**Directions for this task**
Using "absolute" as the search string, find the matching lines below and copy them.
Dataset content section start
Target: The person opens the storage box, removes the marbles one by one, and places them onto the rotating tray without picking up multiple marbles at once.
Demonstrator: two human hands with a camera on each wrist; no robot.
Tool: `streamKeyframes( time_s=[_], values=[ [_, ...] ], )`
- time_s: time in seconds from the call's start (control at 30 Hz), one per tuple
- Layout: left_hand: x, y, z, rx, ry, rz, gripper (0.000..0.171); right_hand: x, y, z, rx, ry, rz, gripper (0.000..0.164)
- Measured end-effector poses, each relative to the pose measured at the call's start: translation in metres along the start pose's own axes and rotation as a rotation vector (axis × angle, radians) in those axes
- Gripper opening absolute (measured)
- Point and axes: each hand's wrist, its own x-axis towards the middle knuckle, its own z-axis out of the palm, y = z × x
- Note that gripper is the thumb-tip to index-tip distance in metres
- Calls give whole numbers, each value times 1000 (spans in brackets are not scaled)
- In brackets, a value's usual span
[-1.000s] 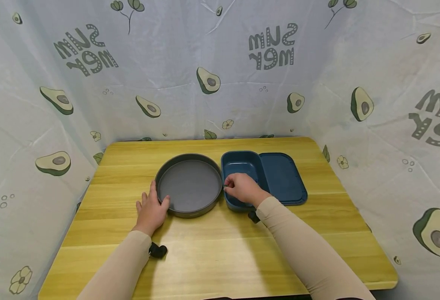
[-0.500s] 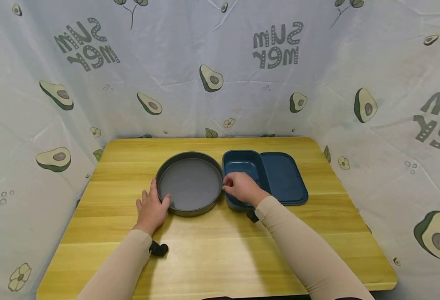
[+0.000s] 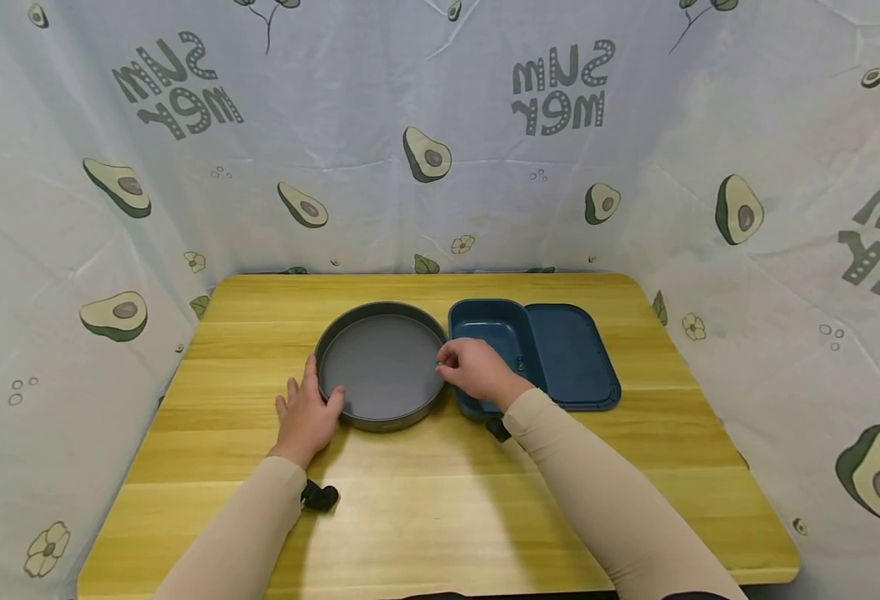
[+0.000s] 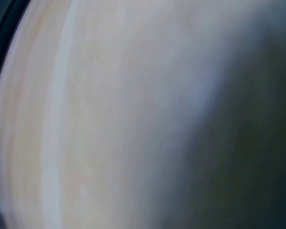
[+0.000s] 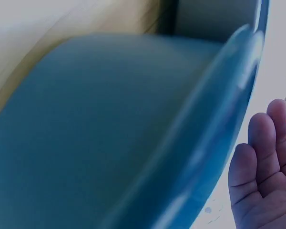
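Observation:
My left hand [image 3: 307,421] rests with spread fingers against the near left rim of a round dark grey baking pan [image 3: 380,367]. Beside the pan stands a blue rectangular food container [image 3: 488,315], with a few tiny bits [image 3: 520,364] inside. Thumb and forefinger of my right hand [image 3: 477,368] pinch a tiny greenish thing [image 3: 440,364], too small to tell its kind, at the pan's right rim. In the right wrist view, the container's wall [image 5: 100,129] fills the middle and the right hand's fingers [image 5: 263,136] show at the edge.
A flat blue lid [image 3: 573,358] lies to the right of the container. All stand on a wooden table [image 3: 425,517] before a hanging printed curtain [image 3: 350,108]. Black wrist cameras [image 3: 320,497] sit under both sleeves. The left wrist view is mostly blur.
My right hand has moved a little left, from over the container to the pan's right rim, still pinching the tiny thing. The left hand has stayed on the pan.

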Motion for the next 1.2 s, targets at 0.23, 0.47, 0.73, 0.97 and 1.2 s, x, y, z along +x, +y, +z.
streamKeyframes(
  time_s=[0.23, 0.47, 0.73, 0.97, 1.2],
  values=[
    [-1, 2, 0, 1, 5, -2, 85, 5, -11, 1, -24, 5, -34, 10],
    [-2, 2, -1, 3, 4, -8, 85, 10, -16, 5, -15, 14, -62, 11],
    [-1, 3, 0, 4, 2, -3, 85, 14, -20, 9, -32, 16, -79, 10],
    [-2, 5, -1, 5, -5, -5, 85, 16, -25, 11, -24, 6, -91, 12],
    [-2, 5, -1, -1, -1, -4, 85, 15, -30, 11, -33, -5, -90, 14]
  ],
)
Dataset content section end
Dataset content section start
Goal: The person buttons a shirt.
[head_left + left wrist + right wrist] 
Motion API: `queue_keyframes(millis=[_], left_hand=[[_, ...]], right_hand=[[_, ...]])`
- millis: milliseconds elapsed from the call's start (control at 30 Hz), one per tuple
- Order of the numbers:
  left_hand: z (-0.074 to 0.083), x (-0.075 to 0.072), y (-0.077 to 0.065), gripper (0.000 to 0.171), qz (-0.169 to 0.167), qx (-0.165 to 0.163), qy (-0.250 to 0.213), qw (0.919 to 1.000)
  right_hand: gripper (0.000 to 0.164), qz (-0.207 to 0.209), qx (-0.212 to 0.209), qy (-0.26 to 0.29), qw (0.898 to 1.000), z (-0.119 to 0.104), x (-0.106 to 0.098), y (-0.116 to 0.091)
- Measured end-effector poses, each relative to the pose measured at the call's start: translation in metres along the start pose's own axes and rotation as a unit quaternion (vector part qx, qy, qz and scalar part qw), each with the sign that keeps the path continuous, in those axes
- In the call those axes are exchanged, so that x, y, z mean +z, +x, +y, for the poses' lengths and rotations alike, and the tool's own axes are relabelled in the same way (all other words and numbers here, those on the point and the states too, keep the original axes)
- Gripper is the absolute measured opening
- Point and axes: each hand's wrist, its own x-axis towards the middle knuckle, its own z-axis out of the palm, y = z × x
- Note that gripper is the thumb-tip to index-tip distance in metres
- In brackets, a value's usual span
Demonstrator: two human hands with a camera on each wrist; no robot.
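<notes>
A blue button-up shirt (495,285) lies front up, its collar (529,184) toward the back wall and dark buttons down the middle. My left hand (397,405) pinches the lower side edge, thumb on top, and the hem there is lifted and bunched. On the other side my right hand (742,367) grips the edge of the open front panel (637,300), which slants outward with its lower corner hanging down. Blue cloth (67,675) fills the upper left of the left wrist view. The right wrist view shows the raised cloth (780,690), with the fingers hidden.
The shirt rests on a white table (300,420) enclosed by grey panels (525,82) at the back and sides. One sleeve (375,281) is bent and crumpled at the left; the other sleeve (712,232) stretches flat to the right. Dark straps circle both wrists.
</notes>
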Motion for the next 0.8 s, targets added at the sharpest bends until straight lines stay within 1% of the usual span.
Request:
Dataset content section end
**Response area**
- Gripper opening absolute (measured)
- Gripper is the absolute measured opening

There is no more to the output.